What to do: Look through the data below for the line with "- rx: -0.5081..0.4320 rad", and transcribe it exactly together with each line after it up to and including the line with "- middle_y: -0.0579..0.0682". Give nothing else.

Entries shown:

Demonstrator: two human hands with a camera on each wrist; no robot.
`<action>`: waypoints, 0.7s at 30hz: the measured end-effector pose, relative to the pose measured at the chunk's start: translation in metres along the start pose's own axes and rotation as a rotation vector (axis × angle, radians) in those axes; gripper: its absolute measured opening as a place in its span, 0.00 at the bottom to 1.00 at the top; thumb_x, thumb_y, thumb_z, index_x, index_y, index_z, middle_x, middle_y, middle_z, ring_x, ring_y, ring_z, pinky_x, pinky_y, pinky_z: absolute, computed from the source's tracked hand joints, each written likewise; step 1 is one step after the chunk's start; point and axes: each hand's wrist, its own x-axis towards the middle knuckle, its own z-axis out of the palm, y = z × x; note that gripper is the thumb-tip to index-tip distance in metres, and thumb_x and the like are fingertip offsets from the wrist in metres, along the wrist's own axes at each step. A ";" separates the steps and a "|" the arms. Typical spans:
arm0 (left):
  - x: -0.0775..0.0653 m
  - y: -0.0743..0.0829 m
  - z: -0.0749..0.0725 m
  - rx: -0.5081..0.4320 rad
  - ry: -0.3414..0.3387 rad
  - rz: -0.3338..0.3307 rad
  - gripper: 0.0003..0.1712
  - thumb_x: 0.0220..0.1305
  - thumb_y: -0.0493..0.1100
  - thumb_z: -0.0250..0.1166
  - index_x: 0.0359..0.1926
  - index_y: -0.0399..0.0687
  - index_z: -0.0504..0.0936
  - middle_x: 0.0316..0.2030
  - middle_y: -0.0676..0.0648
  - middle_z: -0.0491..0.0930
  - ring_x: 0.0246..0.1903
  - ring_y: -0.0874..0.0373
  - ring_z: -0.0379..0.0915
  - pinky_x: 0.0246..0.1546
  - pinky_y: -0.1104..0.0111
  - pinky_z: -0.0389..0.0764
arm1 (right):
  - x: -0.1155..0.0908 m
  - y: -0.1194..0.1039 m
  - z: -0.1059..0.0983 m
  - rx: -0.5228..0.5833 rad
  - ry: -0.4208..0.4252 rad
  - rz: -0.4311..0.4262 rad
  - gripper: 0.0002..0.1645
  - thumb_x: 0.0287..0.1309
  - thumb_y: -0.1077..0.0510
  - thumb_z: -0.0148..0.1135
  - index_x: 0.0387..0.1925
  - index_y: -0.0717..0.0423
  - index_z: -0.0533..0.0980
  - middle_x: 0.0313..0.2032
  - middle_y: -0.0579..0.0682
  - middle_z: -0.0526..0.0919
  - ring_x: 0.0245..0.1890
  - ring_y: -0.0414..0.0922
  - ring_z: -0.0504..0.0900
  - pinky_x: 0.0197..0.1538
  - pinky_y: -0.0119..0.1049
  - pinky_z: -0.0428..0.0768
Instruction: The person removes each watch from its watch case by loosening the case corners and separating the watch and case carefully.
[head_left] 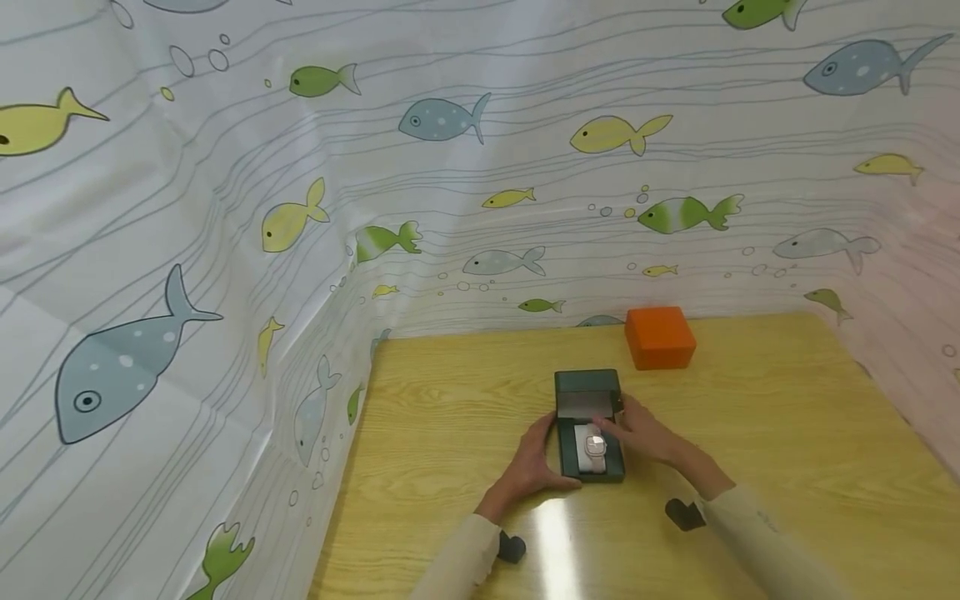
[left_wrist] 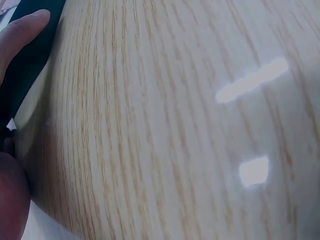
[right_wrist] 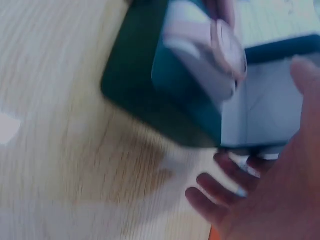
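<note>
A dark green watch box (head_left: pixel 567 457) lies with its lid (head_left: pixel 587 381) raised on the wooden table. Inside sits a wristwatch (head_left: pixel 596 446) with a pale pink strap, wrapped round a white cushion. My left hand (head_left: pixel 531 467) grips the box's left side; in the left wrist view its thumb (left_wrist: pixel 31 26) presses the green front wall. At the right side of the lid is my right hand (head_left: pixel 651 435). The right wrist view shows its thumb near the lid's grey inside (right_wrist: pixel 272 100) and its loosely bent fingers (right_wrist: pixel 215 190) by the outside. Whether they touch the lid is unclear.
An orange box (head_left: pixel 660 337) stands behind and right of the watch box. Fish-patterned sheeting (head_left: pixel 450 208) walls the table (head_left: pixel 450 400) at the back and sides. Black straps show at both wrists.
</note>
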 end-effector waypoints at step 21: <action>0.002 -0.002 0.001 0.015 0.006 0.028 0.71 0.44 0.57 0.84 0.81 0.50 0.51 0.78 0.45 0.61 0.76 0.48 0.59 0.75 0.50 0.65 | -0.010 -0.030 0.029 -0.289 0.080 0.213 0.52 0.60 0.31 0.65 0.65 0.70 0.65 0.47 0.63 0.86 0.37 0.49 0.84 0.35 0.45 0.81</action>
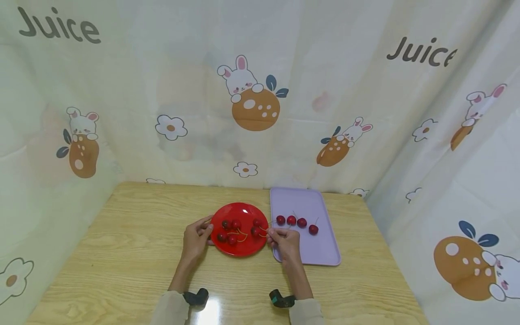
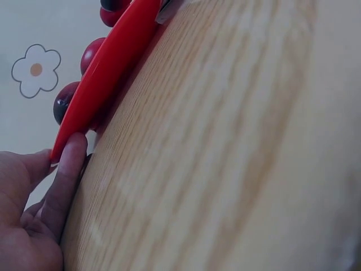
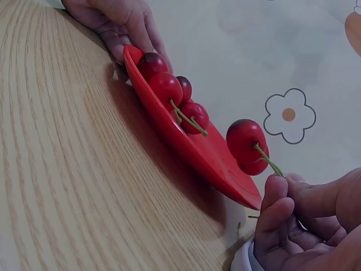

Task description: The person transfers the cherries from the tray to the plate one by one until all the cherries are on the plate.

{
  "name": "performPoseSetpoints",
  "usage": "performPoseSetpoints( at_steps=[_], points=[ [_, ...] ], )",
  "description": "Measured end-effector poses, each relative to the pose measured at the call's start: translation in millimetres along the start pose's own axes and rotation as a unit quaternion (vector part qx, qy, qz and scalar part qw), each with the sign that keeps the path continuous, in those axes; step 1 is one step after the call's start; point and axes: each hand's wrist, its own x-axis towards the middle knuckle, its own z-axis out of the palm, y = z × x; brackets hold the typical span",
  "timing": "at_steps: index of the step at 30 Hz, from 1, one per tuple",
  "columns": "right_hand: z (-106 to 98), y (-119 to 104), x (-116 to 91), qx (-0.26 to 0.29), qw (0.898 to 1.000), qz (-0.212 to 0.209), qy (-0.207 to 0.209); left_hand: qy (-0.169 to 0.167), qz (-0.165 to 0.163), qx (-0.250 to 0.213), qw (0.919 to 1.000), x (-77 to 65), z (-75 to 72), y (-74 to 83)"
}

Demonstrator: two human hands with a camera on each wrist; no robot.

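My left hand [image 1: 196, 238] grips the left rim of a round red plate [image 1: 239, 209], thumb above and fingers beneath. On the plate's left half lie several dark red cherries [image 3: 164, 87] with green stems. At its right side, my right hand [image 1: 287, 243] pinches the stems of a pair of cherries [image 3: 245, 140] between thumb and index finger. This pair is over the plate near its right rim; whether it touches the plate I cannot tell. In the left wrist view the fingers [image 2: 70, 161] reach under the plate's edge.
A pale purple tray [image 1: 300, 198] lies just right of the plate, with several cherries [image 1: 302, 222] in a loose row. My right forearm crosses its lower left corner. The wooden table [image 1: 134, 253] meets a printed curtain [image 1: 195, 90] at the back and sides.
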Motion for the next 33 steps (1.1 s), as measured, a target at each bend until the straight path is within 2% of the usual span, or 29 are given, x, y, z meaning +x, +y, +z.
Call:
performPoseSetpoints(
  at_steps=[9,22,29,33],
  points=[
    [0.6,-2.8,-1.5,-0.042,0.999,0.003,-0.006,0.000,-0.004,0.015,0.9999,1.0,-0.3,0.0],
    [2.5,-0.1,-0.4,-0.075,0.997,0.006,-0.016,-0.001,-0.004,0.019,0.9998,-0.2,-0.7,0.1],
    [4.4,-3.2,-2.9,-0.099,0.995,-0.009,-0.028,0.001,-0.003,0.020,0.9998,0.4,-0.1,-0.5],
    [7.1,-4.1,-2.1,-0.134,0.990,-0.033,-0.032,0.004,-0.001,0.015,0.9999,-0.3,0.6,-1.0]
  ],
)
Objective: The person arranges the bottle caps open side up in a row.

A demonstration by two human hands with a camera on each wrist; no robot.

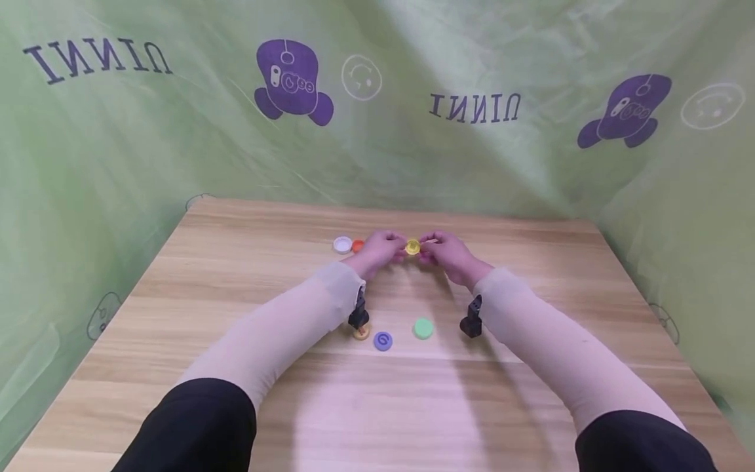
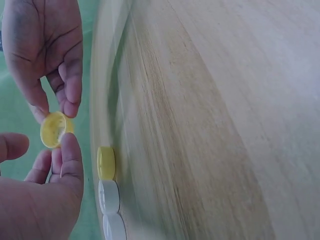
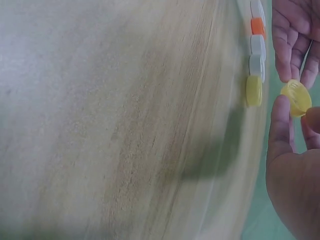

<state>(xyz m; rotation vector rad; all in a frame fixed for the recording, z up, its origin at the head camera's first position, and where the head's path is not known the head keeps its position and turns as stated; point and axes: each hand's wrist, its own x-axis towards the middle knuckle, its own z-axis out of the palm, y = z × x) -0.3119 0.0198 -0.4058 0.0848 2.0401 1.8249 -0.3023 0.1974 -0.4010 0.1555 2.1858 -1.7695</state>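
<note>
A yellow bottle cap [image 1: 412,246] is held up off the table between the two hands. The right hand [image 1: 451,255] pinches its rim between thumb and fingers. From the other side, the left hand [image 1: 380,252] touches the cap with its fingers; its thumb [image 2: 14,146] stands apart from it in the left wrist view. Below the hands, a second yellow cap [image 3: 254,91] stands at the end of a row with white caps [image 3: 257,66] and an orange cap [image 3: 258,27]. In the head view the left hand hides part of this row.
Nearer the body lie a green cap [image 1: 423,328], a blue disc [image 1: 383,341] with a mark and a wooden-coloured disc [image 1: 362,332], partly covered by the left wrist camera [image 1: 358,316]. Green printed cloth [image 1: 377,164] rises behind the wooden table [image 1: 236,262].
</note>
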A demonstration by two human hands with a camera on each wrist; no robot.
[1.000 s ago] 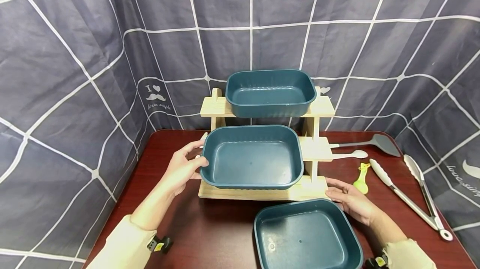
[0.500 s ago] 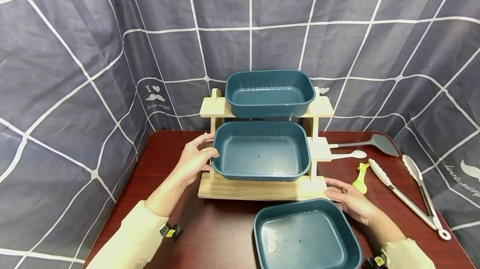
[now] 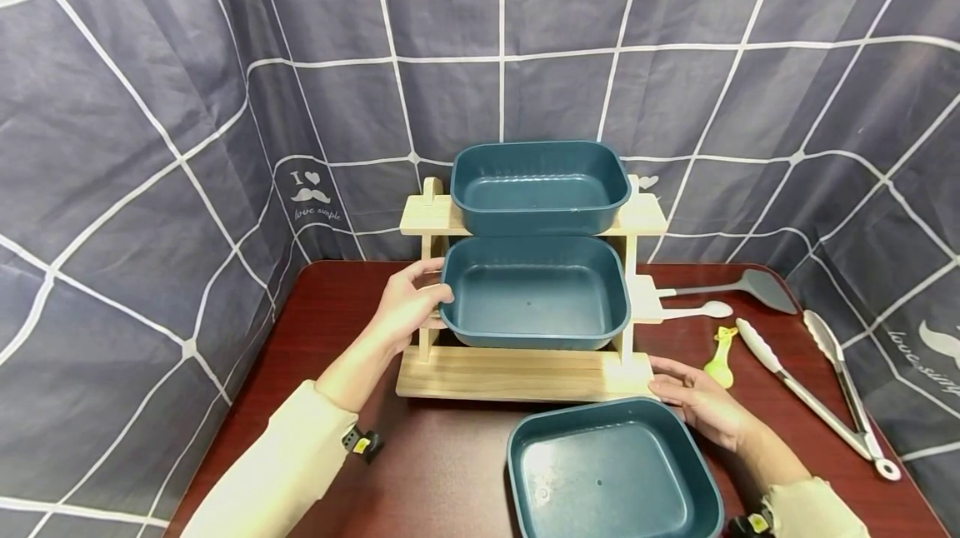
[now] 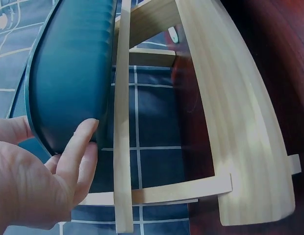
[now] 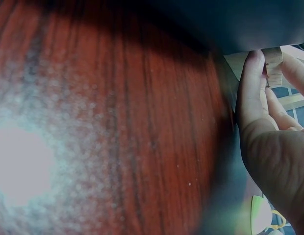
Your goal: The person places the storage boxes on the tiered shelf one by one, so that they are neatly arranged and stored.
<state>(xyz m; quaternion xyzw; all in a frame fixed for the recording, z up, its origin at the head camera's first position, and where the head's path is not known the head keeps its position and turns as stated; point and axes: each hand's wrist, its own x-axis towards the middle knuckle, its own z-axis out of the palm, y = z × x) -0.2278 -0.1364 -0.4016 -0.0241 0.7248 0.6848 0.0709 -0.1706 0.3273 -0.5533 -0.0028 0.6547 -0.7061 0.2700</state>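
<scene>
A three-tier wooden rack [image 3: 525, 373] stands on the table. On its middle tier is a dark teal plastic bin [image 3: 532, 301], and my left hand [image 3: 405, 305] holds that bin's left end, thumb over the rim and fingers along the outside wall. The left wrist view shows those fingers [image 4: 76, 152] against the bin's outer side [image 4: 68, 78]. My right hand [image 3: 705, 405] pinches the right end of the rack's bottom shelf. In the right wrist view, thumb and fingers lie on either side of the shelf's wooden end [image 5: 273, 68].
Another teal bin [image 3: 540, 188] sits on the top tier. A third bin [image 3: 607, 471] lies on the table in front, close to my right hand. To the right are a grey spatula [image 3: 765, 288], a white spoon [image 3: 708, 310], a yellow-green spoon [image 3: 722, 363] and tongs [image 3: 817, 405].
My left hand has moved the bin back and to the right, onto the middle tier, uncovering more of the bottom shelf. My right hand has stayed at the shelf's end.
</scene>
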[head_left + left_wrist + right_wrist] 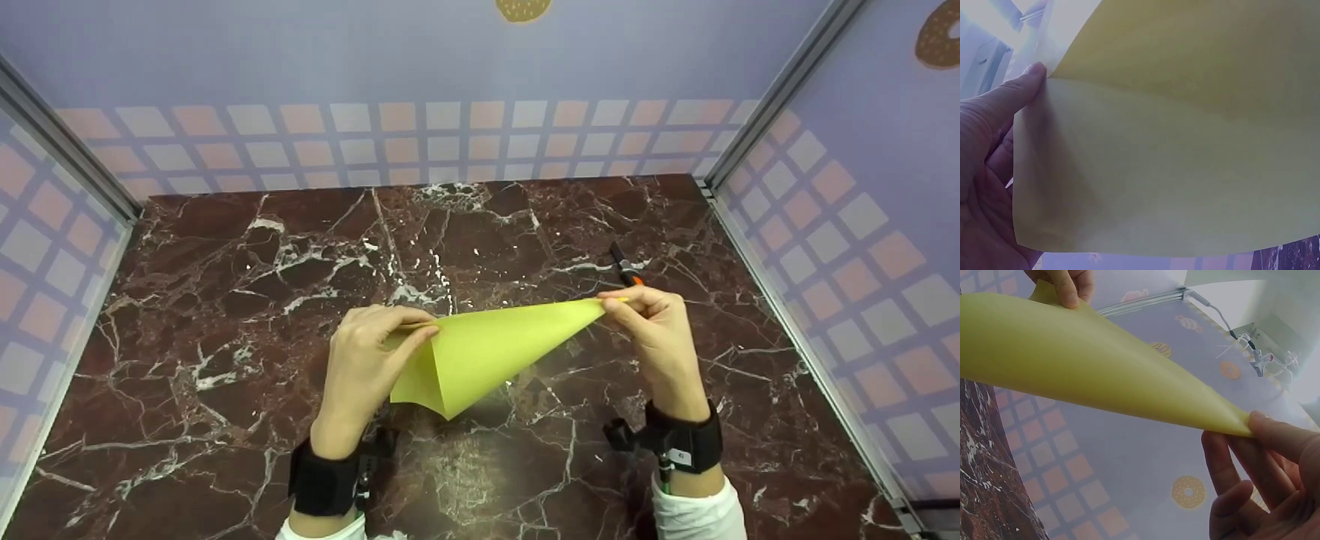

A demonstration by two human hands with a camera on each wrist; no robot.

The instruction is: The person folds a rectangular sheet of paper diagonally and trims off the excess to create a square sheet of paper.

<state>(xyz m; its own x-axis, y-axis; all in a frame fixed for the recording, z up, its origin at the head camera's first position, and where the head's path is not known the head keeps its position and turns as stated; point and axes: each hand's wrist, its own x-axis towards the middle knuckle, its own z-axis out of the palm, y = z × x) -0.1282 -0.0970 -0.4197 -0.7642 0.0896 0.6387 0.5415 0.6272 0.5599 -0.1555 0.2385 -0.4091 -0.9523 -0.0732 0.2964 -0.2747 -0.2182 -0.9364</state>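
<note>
White sleeves (pixel 699 516) and black wrist straps (pixel 686 446) are being shown nearest the head camera. Beyond them, yellow paper (pixel 495 349) is being held above the middle of the tabletop (pixel 187 300), well short of its far edge, and is being curved into a cone. Its wide end is being pinched by the left hand (pixel 367 356), its point by the right hand (pixel 664 337). Toward the tabletop's far right corner, a slim dark tool (pixel 622 262) with an orange part is lying on veined, polished-looking stone.

From the left wrist, the paper's smooth, matte side is filling most of the view. One thumb is being pressed at its edge, where a soft fold line is starting. Firm pressure is probably being called for there, since a slack overlap could spring loose.

From the right wrist, the narrow tip is being gripped between thumb and fingers, before a printed wall (pixel 1129 467). Only light, rolling pressure seems to be needed: by too hard a squeeze, the rounded point could be flattened or creased.
</note>
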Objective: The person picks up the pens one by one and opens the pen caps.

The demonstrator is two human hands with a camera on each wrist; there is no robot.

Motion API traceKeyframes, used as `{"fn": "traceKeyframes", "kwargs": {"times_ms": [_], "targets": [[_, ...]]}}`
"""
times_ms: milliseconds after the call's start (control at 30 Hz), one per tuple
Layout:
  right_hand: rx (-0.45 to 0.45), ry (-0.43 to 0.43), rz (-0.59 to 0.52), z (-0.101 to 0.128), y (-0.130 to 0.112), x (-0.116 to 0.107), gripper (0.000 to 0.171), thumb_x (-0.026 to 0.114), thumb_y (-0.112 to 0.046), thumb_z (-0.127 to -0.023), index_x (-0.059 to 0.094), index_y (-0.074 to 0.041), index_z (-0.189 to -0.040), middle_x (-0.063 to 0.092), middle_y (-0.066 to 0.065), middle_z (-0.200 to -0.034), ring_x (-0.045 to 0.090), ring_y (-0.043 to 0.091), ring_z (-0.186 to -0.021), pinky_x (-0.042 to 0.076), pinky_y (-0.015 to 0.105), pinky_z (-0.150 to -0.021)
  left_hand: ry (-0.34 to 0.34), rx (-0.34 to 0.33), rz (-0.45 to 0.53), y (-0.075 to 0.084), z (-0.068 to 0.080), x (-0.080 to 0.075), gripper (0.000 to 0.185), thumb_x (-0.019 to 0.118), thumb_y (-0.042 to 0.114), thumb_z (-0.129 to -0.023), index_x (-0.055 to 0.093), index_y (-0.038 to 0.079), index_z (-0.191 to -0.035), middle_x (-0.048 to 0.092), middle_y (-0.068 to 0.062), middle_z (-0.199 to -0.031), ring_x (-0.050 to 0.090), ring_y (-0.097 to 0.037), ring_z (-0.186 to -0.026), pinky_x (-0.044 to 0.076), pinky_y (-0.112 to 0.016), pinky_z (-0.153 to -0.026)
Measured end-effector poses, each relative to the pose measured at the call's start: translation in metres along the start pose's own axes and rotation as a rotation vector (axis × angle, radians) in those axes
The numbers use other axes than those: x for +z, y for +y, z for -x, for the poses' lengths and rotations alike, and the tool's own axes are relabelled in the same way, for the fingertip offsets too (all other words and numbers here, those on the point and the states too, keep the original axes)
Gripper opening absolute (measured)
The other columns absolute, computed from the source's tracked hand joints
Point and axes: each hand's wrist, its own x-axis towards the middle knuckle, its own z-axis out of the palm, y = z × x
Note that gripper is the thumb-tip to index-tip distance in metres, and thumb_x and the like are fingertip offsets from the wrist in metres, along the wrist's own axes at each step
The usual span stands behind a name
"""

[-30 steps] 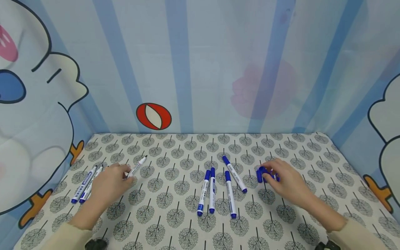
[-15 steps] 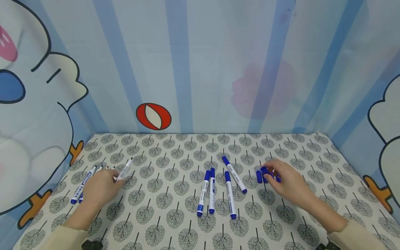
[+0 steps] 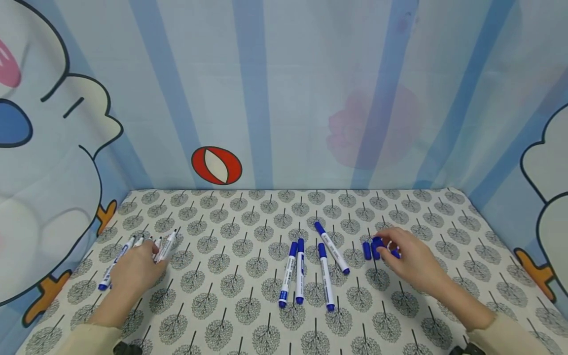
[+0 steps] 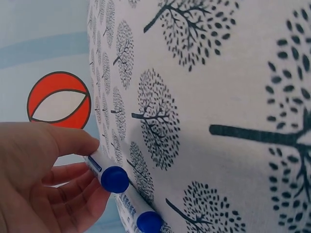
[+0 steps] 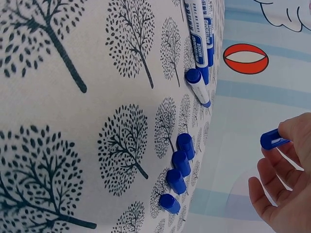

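- Pinching an uncapped marker [image 3: 165, 248] at the left pile, your left hand [image 3: 133, 268] is laying it down.
- Your right hand [image 3: 410, 261] pinches a blue cap [image 5: 274, 139] above the cap row [image 5: 178, 173]; judged next: set it alongside.

A table [image 3: 248, 325] with a tree-print cloth bore capped pens [image 3: 301, 270], uncapped pens [image 3: 116, 259] and loose caps [image 5: 177, 178].
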Motion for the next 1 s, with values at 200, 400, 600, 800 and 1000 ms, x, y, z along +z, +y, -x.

Your solution:
  - rx: -0.5081..0.4320 rad
  - ry: -0.3414..0.3387 rad
  - rz: -0.3338..0.3307 rad
  - gripper: 0.0003..0.1712
  - thumb_x: 0.0220..0.1305
  - thumb_y: -0.0493..0.1100
  - thumb_z: -0.0250..0.1166
  - index_x: 0.0359..0.1926
  - index_y: -0.0399..0.0687
  - index_z: -0.0504..0.0936
  - middle_x: 0.0316..0.2030
  - middle_y: -0.0676..0.0648
  - middle_z: -0.0491..0.0930
  - ring_x: 0.0246..0.1903
  - ring_y: -0.0874..0.0373
  - ring_z: -0.0379..0.0915
  - pinky_x: 0.0246..0.1546
  - pinky_y: -0.1104..0.0111
  - pinky_z: -0.0389..0.0764
arm1 (right):
  - x: -0.1155..0.0908 m
  - y: -0.1194..0.1039 m
  - z: -0.1059..0.0983 m
  - rx: -0.5228..0.5833 rad
  - ry: -0.4208..0.4252 rad
  - rz: -0.4311..0.4262 rad
  - gripper: 0.0002..0.1645
  - thumb_x: 0.0287..0.1309
  - thumb_y: -0.1077..0.0510
  - thumb_z: -0.0148..0.1135
  - index_x: 0.0387..0.1925
  - index_y: -0.0717..0.0423
  - index_z: -0.0533..0.0980
  - middle_x: 0.0313..0.2032
  - middle_y: -0.0579..0.0682

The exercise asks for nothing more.